═════ Information shown
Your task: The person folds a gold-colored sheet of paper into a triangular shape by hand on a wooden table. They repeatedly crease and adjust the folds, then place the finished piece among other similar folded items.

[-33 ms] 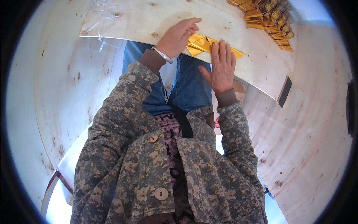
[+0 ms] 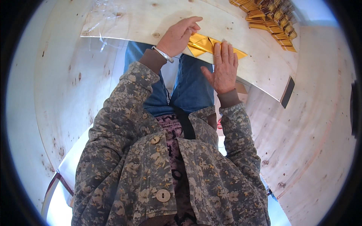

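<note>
head view shows both bare hands at a strip of shiny gold foil (image 2: 201,42), which lies on a pale wooden board (image 2: 211,19) between the left hand (image 2: 174,40) and the fingers of the right hand (image 2: 225,73). the right hand is spread flat, palm down: its fingers lie together across the foil, the thumb stands apart toward the left hand, and nothing is clamped. a pointed tip of foil sticks out just past its outer side. the left hand is half curled beside the foil's other end, one finger reaching forward; whether its curled fingers or underside pinch the foil is hidden, so i cannot tell. between the hands the foil shows slanting creases and overlapping layers, and one corner reaches toward the board's near edge.

the step in hand looks like folding the foil, with the right hand seemingly steadying or pressing it while the left hand works at its end. the next move would likely call for keeping the right fingers firm so that the layers do not slip, and for lining up the edge by the left hand before a crease is pressed.

beyond the right hand, farther from the body, sit rows of bundled golden pieces (image 2: 271,22); outward of the left hand lies crumpled clear plastic (image 2: 102,19). a silvery bracelet (image 2: 163,54) rings the left wrist.
</note>
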`<state>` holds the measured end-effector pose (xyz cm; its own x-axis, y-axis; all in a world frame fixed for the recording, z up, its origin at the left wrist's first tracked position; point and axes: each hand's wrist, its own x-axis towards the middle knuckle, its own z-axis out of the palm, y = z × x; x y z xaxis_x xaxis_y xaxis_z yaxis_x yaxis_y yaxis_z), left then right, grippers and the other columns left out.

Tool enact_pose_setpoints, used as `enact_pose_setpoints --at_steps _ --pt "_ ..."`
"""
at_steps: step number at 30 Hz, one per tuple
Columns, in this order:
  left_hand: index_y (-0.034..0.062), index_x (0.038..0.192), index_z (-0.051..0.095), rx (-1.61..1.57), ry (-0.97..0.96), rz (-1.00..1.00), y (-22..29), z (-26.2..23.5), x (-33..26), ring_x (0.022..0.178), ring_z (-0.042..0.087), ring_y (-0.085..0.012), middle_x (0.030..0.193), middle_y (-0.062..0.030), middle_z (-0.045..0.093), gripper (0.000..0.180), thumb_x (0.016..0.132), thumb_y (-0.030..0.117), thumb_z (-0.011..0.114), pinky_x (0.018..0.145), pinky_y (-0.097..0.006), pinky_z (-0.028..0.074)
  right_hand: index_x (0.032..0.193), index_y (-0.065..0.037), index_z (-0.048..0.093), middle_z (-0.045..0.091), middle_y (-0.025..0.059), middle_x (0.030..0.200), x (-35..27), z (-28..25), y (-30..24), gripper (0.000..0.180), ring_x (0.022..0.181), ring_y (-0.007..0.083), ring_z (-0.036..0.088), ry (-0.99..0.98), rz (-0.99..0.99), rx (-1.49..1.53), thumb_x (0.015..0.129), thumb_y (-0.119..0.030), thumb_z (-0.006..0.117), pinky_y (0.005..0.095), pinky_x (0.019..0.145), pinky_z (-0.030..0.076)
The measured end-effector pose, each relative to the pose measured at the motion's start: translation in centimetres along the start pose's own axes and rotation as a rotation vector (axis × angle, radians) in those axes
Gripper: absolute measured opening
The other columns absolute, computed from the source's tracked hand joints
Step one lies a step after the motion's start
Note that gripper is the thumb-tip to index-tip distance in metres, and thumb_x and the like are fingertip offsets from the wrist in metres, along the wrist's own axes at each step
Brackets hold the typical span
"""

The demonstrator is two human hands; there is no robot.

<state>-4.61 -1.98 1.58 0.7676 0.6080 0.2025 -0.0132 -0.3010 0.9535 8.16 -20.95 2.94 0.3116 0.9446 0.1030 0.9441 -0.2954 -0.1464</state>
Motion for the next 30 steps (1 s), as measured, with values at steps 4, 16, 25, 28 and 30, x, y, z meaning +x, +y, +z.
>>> enact_pose_setpoints --at_steps 4,16,25,28,30 --pt "0.0075 0.136 0.056 0.135 0.057 0.064 0.8 -0.9 0.1 0.105 0.065 -0.0262 0.111 -0.0141 0.066 0.041 0.097 0.002 0.049 0.095 -0.033 0.051 0.155 -0.005 0.032 0.029 0.0197 0.161 0.0 0.2 0.0 0.099 0.149 0.0384 0.026 0.013 -0.008 -0.012 0.075 -0.036 0.081 0.0521 0.12 0.02" --pt "0.0097 0.153 0.038 0.644 -0.078 0.309 4.2 8.5 -6.3 0.144 0.038 -0.0326 0.155 -0.0222 0.038 0.081 0.087 0.05 0.064 0.118 -0.058 0.021 0.156 -0.01 0.033 0.028 0.0139 0.163 -0.3 2.5 1.6 0.071 0.151 0.0347 0.024 0.102 -0.051 -0.078 0.095 -0.038 0.054 0.0494 0.121 0.02" --pt "0.0076 0.155 0.034 0.843 -0.073 0.11 3.8 7.6 -6.8 0.147 0.034 -0.0335 0.157 -0.0217 0.037 0.094 0.085 0.064 0.062 0.121 -0.057 0.015 0.157 -0.008 0.03 0.028 0.0159 0.162 -0.4 1.9 1.5 0.089 0.15 0.0369 0.026 0.079 -0.066 -0.036 0.083 -0.034 0.072 0.051 0.12 0.021" --pt "0.0059 0.155 0.033 0.89 -0.058 0.098 3.4 5.6 -7.3 0.147 0.034 -0.031 0.157 -0.0194 0.038 0.095 0.086 0.065 0.06 0.121 -0.055 0.016 0.157 -0.006 0.029 0.029 0.0182 0.162 -0.4 1.3 1.2 0.096 0.15 0.0379 0.026 0.065 -0.068 -0.024 0.077 -0.03 0.078 0.0513 0.12 0.021" --pt "0.005 0.155 0.032 0.914 -0.04 0.101 3.0 4.3 -7.7 0.147 0.034 -0.0291 0.158 -0.0178 0.038 0.096 0.087 0.066 0.06 0.122 -0.054 0.017 0.157 -0.005 0.03 0.029 0.0191 0.162 -0.3 1.1 0.9 0.098 0.149 0.0381 0.026 0.055 -0.062 -0.029 0.076 -0.029 0.079 0.0515 0.12 0.022"
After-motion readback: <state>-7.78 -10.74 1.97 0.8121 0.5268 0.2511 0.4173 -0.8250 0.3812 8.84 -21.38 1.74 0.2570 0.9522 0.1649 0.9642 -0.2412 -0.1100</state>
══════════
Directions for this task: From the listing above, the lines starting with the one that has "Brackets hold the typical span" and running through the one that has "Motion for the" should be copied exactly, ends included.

Answer for this exercise:
Brackets hold the typical span
"""

The demonstrator is two human hands; there is no robot.

<state>-4.61 -1.98 1.58 0.7676 0.6080 0.2025 -0.0132 -0.3010 0.9535 8.16 -20.95 2.94 0.3116 0.9446 0.1030 0.9441 -0.2954 -0.1464</state>
Motion for the next 30 steps (1 s), as measured, with values at steps 4, 16, 25, 28 and 30, x, y, z meaning +x, +y, +z.

The exercise is done now.